What this task involves = Nothing but the line containing "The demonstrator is" and the lines after it in the entries below should appear, each repeated exactly.

··· Information given

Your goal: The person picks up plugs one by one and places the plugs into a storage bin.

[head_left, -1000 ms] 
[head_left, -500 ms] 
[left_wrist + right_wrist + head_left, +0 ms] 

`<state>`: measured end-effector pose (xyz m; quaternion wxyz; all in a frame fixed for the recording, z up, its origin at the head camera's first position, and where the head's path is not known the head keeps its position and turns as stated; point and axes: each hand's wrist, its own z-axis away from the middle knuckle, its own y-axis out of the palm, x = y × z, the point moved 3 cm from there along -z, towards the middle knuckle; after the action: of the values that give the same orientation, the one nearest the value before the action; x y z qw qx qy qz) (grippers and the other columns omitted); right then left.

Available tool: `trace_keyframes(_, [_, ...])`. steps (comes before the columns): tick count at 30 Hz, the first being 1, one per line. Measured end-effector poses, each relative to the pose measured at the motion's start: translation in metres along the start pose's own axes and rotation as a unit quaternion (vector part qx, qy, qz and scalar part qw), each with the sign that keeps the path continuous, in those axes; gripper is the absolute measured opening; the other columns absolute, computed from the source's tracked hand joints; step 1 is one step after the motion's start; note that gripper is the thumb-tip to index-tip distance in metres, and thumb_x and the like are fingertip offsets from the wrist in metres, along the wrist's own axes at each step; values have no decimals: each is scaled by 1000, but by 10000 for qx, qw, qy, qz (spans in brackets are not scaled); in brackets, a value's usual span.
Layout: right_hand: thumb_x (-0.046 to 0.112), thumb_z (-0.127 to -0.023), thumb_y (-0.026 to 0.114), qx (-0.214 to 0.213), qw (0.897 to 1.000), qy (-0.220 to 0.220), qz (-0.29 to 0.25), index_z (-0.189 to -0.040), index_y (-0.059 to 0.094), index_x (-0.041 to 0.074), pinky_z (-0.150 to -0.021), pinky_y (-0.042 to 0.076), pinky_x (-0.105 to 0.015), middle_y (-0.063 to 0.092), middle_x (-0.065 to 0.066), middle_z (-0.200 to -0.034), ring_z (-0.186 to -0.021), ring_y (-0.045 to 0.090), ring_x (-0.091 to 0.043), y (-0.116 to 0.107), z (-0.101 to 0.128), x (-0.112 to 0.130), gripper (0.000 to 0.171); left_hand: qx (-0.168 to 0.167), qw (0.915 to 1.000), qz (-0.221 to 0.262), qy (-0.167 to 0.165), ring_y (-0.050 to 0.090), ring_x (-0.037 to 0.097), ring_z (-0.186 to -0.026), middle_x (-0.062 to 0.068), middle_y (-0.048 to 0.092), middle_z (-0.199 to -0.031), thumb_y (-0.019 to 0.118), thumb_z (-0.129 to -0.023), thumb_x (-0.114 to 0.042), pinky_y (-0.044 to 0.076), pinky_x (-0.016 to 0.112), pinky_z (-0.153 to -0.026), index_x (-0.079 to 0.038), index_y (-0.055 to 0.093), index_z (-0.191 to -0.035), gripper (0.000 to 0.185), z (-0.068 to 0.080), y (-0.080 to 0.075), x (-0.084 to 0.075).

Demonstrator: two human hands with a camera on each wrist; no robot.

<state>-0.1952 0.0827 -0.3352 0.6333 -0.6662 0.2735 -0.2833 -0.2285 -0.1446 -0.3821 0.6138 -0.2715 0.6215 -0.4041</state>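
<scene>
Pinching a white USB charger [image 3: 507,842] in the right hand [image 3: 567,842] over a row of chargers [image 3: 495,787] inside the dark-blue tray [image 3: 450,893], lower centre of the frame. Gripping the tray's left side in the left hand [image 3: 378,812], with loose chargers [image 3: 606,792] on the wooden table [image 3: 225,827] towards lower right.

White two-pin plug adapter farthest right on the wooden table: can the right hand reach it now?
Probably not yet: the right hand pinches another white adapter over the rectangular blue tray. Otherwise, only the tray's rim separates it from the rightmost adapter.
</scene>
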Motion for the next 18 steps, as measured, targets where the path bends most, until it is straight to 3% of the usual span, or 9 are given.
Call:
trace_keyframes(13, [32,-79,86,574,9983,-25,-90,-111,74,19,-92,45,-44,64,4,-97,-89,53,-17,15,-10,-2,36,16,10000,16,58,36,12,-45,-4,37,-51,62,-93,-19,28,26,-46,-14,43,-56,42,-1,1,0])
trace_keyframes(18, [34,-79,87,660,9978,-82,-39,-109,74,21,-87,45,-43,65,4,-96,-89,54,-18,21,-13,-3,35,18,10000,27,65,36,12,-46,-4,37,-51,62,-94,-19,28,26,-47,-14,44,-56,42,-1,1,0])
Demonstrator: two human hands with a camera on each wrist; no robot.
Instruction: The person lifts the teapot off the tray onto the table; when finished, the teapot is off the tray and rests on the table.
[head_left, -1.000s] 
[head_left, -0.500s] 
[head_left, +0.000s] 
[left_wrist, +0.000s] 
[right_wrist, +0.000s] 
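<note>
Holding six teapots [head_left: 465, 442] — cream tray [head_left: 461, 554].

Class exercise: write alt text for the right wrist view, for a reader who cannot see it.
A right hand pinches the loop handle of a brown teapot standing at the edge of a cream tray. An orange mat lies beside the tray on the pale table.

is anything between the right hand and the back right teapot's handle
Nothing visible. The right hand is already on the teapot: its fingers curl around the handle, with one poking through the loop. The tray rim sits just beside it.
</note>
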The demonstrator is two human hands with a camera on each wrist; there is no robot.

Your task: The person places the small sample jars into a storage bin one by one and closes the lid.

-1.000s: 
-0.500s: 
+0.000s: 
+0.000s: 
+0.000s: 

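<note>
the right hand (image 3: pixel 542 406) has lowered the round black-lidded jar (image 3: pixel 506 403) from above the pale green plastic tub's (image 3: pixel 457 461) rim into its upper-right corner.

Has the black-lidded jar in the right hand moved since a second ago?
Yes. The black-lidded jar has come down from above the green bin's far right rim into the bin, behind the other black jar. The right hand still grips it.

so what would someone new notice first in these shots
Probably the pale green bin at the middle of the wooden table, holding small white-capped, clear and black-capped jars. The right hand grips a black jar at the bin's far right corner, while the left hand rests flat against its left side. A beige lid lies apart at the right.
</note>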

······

Answer space =
The demonstrator is two human hands with a camera on each wrist; there is no robot.

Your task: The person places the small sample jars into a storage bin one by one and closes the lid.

-1.000s: 
-0.500s: 
+0.000s: 
+0.000s: 
+0.000s: 

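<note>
the right hand (image 3: pixel 542 406) has lowered the round black-lidded jar (image 3: pixel 506 403) from above the pale green plastic tub's (image 3: pixel 457 461) rim into its upper-right corner.

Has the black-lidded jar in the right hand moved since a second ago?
Yes. The black-lidded jar has come down from above the green bin's far right rim into the bin, behind the other black jar. The right hand still grips it.

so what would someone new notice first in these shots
Probably the pale green bin at the middle of the wooden table, holding small white-capped, clear and black-capped jars. The right hand grips a black jar at the bin's far right corner, while the left hand rests flat against its left side. A beige lid lies apart at the right.
</note>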

The exercise is now done.